Westpac reports spike in mortgage delinquencies

The major bank has released a quarterly ASX update, reporting a rise in arrears across its home loan portfolio.

Westpac has released its capital, funding and credit quality update for the third quarter of the 2019 financial year (3Q19), recording an increase in over 30-day delinquencies, over 90-day delinquencies and consumer properties in possession.

Over 30-day arrears increased by 15 bps, from 1.59 per cent in the previous quarter to 1.74 per cent, while over 90-day arrears spiked from 82 bps to 90 bps over the same period.

The spike in arrears was more pronounced when compared to the same quarter last year, with Westpac’s over 30-day delinquencies rising by 30 bps from 1.44 per cent and its over 90-day arrears increasing by 18 bps from 72 bps in 3Q19.

The number of consumer properties in possession has also increased, rising from a total of 482 to a total of 550 over 3Q19, and from 392 when compared to 3Q18.

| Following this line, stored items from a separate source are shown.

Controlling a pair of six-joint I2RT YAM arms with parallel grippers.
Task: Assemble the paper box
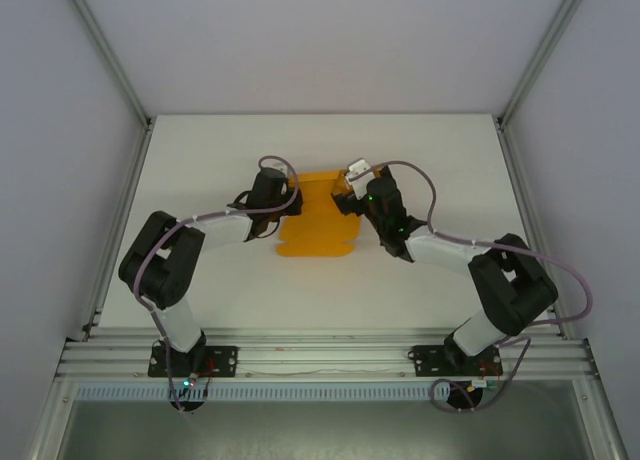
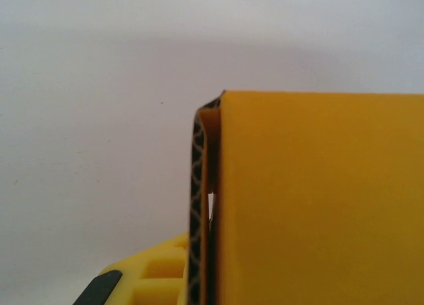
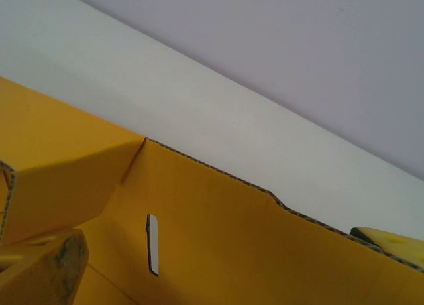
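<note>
Orange paper box [image 1: 316,230] on white table [image 1: 200,170], left hand [image 1: 292,196] at folded flap, grip unclear, right hand [image 1: 345,196] spread astride wall

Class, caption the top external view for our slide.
Left gripper and right gripper at opposite sides of the orange paper box.

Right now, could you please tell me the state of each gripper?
Left gripper: cannot tell; the paper box hides one finger.
Right gripper: open, fingers wide apart across a box wall.
</note>
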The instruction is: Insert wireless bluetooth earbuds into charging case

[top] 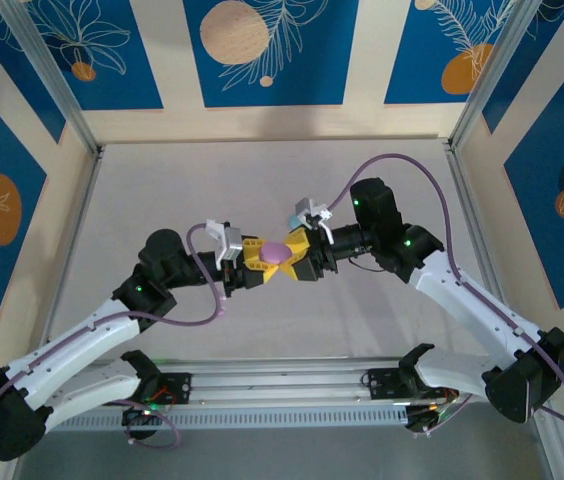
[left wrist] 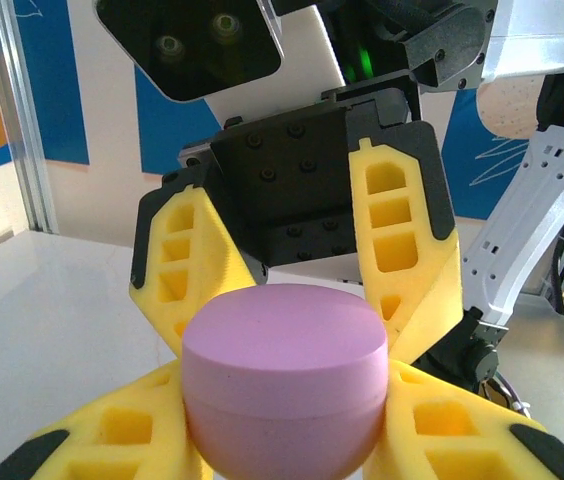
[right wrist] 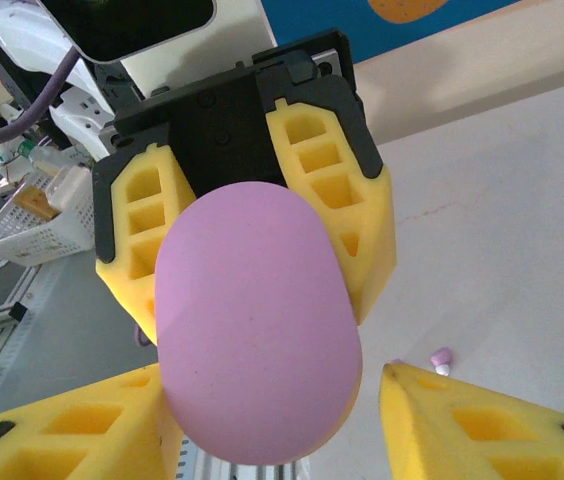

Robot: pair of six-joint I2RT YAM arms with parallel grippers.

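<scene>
A lilac-pink charging case (top: 275, 252), closed and pebble-shaped, hangs above the middle of the table between both grippers. My left gripper (top: 261, 259) is shut on it; in the left wrist view its yellow fingers press both sides of the case (left wrist: 282, 385). My right gripper (top: 293, 249) faces it, open. In the right wrist view one finger lies against the case (right wrist: 257, 320), while the other fingertip (right wrist: 412, 395) stands apart with a gap. One lilac-pink earbud (right wrist: 442, 357) lies on the table below.
The white table (top: 262, 170) is walled by aluminium posts (top: 57, 90) and blue patterned panels. A metal rail (top: 282, 390) runs along the near edge between the arm bases. A white basket (right wrist: 32, 225) sits beyond the table.
</scene>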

According to Westpac, the rise in mortgage delinquencies reflected an “increase in stress and ongoing weak housing market activity”, which it said has caused existing over 90-day exposures to “remain in collections for longer”.

The major bank added that a change in the make-up of its portfolio also contributed to a spike in delinquencies, pointing to a greater proportion of P&I loans, which came off the back of its move to reduce its exposure to interest-only mortgages in response to regulatory requirements.

According to global ratings agency Moody’s, the upward trend in mortgage arrears is set to continue over the coming quarters.

Moody’s recently stated that it expects to see a “modest uptick” in delinquencies on residential mortgage-backed securities as a result of high levels of household debt, “moderating” house prices and the large number of interest-only home loans being converted to principal and interest loans by the end of 2020.

However, Moody’s analyst Jacqui Dredge noted that the impact will be “limited” due to “stable” GDP growth, low unemployment, and interest rate cuts made by a long line of lenders in response to the Reserve Bank’s back-to-back rate cuts.